“Si nos dejan...nos vamos a querer toda la vida, si nos dejan nos vamos a vivir a un mundo nuevo”. El título de esta romántica canción, surgida de la inspiración del maestro José Alfredo Jiménez, bien podría ser lema de campaña de los dictadores populistas del presente en América Latina y el Caribe; también de quienes aspiran a serlo. Algo de su letra restante, tampoco desentonaría dentro de la publicidad estridente de dichos personajes. Sino toda la vida, al menos una buena parte de esta ambicionarían ocupar el trono imperial prometiéndole un mundo nuevo y maravilloso a una población que ‒frustrada por sus condiciones de vida perennemente desfavorables‒ no avizora en el horizonte inmediato posibilidad alguna de cambiar su realidad para bien con “los mismos de siempre”. Llegan al cargo encaramados en el hartazgo popular, decididos a no dejarlo sin importar las reglas del juego.

“El Gobierno del levantamiento nacional quiere trabajar y trabajará”, dijo Hitler en su primer discurso oficial el 1 de febrero de 1933. Y sostuvo que este no era responsable de la “ruina nacional”. Por el contrario, se proponía “llevar la nación alemana por caminos ascensionales”. Había decidido, afirmó, “reparar en cuatro años los daños que durante catorce” fueron causados por otros. Pero dicho Gobierno, expresó entonces, no sometería tal “labor de regeneración a la aprobación de aquellos que provocaron la catástrofe”. Así emergió este sátrapa, posicionándose como el redentor que rápidamente consumaría su obra bajo el totalitarismo nazi.

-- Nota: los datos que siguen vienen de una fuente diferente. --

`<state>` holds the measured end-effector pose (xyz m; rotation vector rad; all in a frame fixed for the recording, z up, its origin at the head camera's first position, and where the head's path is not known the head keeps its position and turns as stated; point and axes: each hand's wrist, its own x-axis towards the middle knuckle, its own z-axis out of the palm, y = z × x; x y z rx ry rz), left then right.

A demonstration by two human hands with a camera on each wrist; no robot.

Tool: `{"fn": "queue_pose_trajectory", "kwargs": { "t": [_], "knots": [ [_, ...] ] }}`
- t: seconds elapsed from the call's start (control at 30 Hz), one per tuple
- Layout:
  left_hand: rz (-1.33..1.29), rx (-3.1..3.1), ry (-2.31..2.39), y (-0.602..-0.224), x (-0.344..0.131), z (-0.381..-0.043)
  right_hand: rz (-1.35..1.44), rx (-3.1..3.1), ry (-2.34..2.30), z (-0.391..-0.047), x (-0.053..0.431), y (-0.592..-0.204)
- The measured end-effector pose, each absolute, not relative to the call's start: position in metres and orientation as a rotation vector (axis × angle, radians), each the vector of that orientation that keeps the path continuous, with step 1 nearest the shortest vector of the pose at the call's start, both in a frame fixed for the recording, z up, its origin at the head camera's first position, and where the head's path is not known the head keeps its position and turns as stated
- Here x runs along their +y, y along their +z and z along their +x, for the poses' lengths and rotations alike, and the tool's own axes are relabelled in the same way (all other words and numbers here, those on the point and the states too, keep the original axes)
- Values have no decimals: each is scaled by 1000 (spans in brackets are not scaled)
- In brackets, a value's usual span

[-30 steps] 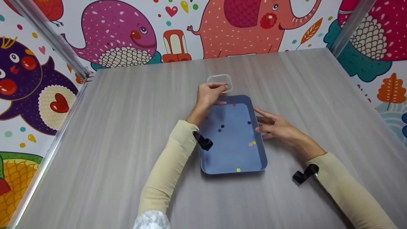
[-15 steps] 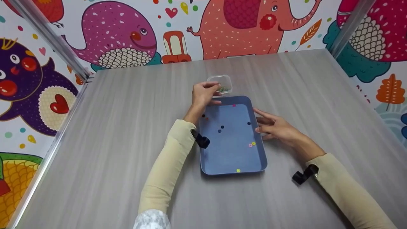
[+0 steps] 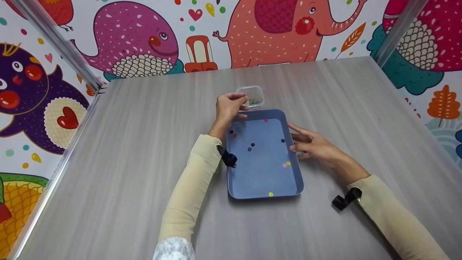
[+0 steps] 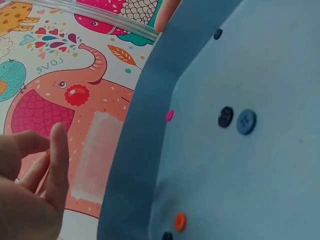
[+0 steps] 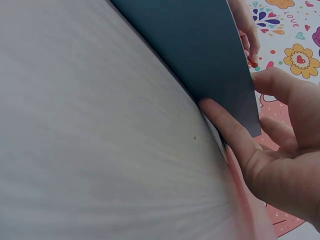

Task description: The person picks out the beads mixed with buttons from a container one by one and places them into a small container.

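Note:
A blue rectangular tray (image 3: 260, 177) holds several small buttons, among them a black button (image 4: 225, 117), a blue button (image 4: 246, 122) and an orange button (image 4: 180, 221). Beyond its far left corner, my left hand (image 3: 228, 107) pinches a small orange-red piece (image 5: 253, 62), probably a button, mostly hidden by the fingertips. Just right of those fingertips stands a clear plastic container (image 3: 258, 92) with small greenish pieces inside. My right hand (image 3: 314, 146) rests against the outside of the tray's right wall, one fingertip at the rim and another low by the base.
The tray and container stand on a grey wood-grain table (image 3: 144, 144). Printed animal panels (image 3: 278, 36) rise behind and at both sides, with a metal post (image 3: 54, 43) at the left corner. Each wrist carries a black camera mount (image 3: 346, 199).
My left hand has drawn back leftward from over the clear container, so its contents now show. A black and an orange button at the tray's left side came into view. The right hand stayed still.

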<state>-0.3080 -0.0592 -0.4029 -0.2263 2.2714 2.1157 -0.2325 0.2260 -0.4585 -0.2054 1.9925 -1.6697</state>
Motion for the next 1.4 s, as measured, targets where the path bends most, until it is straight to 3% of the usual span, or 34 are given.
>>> {"fn": "queue_pose_trajectory", "kwargs": {
  "t": [1.4],
  "knots": [
    [-325, 2310, 2115, -406, -60, -314, -195, 2018, -1673, -231, 225, -458]
  ]
}}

Momentos antes, sostuvo que el régimen que iniciaba se sentía “animado por la grandeza del deber” que le incumbía: “contribuir”, en nombre de un pueblo “libre”, a mantener y consolidar la paz mundial necesaria entonces “más que nunca”. La historia registra el curso de los acontecimientos posteriores que desembocaron, de la mano férrea de Hitler, en el estallido de la Segunda Guerra Mundial y sus aterradoras consecuencias para la humanidad.

Por lo regular, así llegan estos sujetos al poder que alcanzan no pocas veces con una legitimidad de origen; es decir, mediante elecciones libres y secretas ‒aunque no siempre con una población bien informada‒ que ganan presentándose como únicos e imprescindibles para salir de la debacle social, aunque dispuestos a ser dizque convocantes y generosos en la victoria. Para lograr ese y sus otros rastreros objetivos, entre los que figura en primera fila hartarse el erario, mienten sin reparo ocultando sus reales y nefastas intenciones; al tener las riendas del país en sus manos, descalifican y rechazan cualquier otra participación para salir adelante mediante un esfuerzo común.

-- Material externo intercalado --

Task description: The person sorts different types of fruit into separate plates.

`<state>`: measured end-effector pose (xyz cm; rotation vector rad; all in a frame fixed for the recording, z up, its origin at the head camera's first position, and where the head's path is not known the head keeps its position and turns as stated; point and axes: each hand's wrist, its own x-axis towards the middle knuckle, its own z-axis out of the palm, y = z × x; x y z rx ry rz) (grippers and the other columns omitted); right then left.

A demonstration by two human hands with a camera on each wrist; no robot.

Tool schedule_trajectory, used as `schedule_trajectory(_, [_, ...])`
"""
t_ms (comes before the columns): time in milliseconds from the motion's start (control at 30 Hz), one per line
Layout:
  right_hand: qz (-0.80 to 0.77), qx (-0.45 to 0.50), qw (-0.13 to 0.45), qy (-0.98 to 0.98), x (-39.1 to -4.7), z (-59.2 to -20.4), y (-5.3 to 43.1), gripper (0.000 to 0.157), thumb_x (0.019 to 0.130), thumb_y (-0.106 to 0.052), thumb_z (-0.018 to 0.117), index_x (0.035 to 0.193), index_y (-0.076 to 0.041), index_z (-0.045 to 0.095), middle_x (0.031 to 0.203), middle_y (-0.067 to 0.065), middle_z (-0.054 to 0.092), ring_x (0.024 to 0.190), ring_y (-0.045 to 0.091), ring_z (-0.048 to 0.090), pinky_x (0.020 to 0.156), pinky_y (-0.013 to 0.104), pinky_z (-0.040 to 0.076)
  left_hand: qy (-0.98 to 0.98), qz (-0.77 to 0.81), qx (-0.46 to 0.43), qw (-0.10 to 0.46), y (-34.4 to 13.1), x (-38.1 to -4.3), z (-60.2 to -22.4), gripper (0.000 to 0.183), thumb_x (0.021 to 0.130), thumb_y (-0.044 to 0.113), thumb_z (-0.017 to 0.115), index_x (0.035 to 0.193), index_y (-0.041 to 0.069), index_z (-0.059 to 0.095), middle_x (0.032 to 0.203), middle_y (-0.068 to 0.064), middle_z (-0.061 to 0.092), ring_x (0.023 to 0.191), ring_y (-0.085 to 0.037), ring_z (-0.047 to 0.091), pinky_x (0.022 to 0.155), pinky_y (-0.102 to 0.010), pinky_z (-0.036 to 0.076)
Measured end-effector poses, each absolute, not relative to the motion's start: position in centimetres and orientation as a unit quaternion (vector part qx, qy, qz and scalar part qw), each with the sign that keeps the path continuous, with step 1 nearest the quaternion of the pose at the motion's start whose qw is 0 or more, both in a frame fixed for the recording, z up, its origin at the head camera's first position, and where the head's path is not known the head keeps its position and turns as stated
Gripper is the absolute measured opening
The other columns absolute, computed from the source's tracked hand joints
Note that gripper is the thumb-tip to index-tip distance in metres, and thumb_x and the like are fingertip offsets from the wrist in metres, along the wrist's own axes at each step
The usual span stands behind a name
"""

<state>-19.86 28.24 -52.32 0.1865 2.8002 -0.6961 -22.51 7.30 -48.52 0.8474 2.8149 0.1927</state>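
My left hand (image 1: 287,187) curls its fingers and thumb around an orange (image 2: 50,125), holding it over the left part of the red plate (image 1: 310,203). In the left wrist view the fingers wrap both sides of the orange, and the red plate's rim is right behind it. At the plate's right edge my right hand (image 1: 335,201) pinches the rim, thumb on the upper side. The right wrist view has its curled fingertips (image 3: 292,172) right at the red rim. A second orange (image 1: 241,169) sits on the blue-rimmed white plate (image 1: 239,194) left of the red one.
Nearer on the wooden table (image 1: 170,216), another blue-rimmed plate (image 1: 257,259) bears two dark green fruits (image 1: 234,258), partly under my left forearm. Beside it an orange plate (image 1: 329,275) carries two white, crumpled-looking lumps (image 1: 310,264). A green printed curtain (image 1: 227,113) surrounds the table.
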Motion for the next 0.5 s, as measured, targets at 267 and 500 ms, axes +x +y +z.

Se rodean de serviles dispuestos a hacer lo que sea para no caer en desgracia y apartan del camino a quien les estorba, persiguiendo y castigando implacables la crítica y la oposición. Se creen dioses...

He ahí el abecé de tan abominable calaña, que siempre cae en un ejercicio ilegítimo de la autoridad que le fue otorgada en las urnas. Esta es legítima cuando se practica de acuerdo a lo establecido en las leyes de manera justa, ética y transparente; lo contrario es lo que históricamente han padecido las mayorías populares en Centroamérica cuando se han montado mascaradas electoreras, realizado descaradas votaciones fraudulentas, ejecutado los acostumbrados “cuartelazos” o consumado golpes palaciegos.

De estos últimos quedaron atrás el de Argentina, perpetrado el 24 de marzo de 1976, y el de El Salvador del 15 de octubre de 1979. Cincuenta años transcurrieron ya del primero y 44 del segundo; en el país del Cono Sur se implantó una dictadura y en el nuestro se nos vino encima la guerra. A la distancia, con el paso del tiempo y los intentos buenos o no tan buenos por establecer en ambos una democracia aceptable y perfectible, ahora tenemos acá y allá dos aspirantes a tiranuelos: Nayib Bukele imponiendo su inconstitucional reelección por considerarse el ungido salvador de El Salvador, junto a Javier Milei demandando tres décadas y media en el poder para poder poner a Argentina en igual posición que el imperio estadounidense.

Ambos sin más ley que la suya y sin preguntar si los dejaremos. La pregunta nuestra, desde abajo y adentro donde habitan el hambre y el dolor, precisamente es esa: “¿Los dejaremos?”. Nada es eterno, dicen, pero no debemos permitir que duren una eternidad haciendo de las suyas. Para ello, la organización y la lucha por vivir en un país normal ‒afincado en el respeto irrestricto de los derechos humanos‒ son la solución. Lanssiers dijo que “cuando el pueblo pierde la ilusión de poder cambiar las cosas a largo plazo, tiene la tentación de cambiarlas de inmediato”; pero también dijo que, “por desgracia, quien vive de esperanza muere en ayunas”.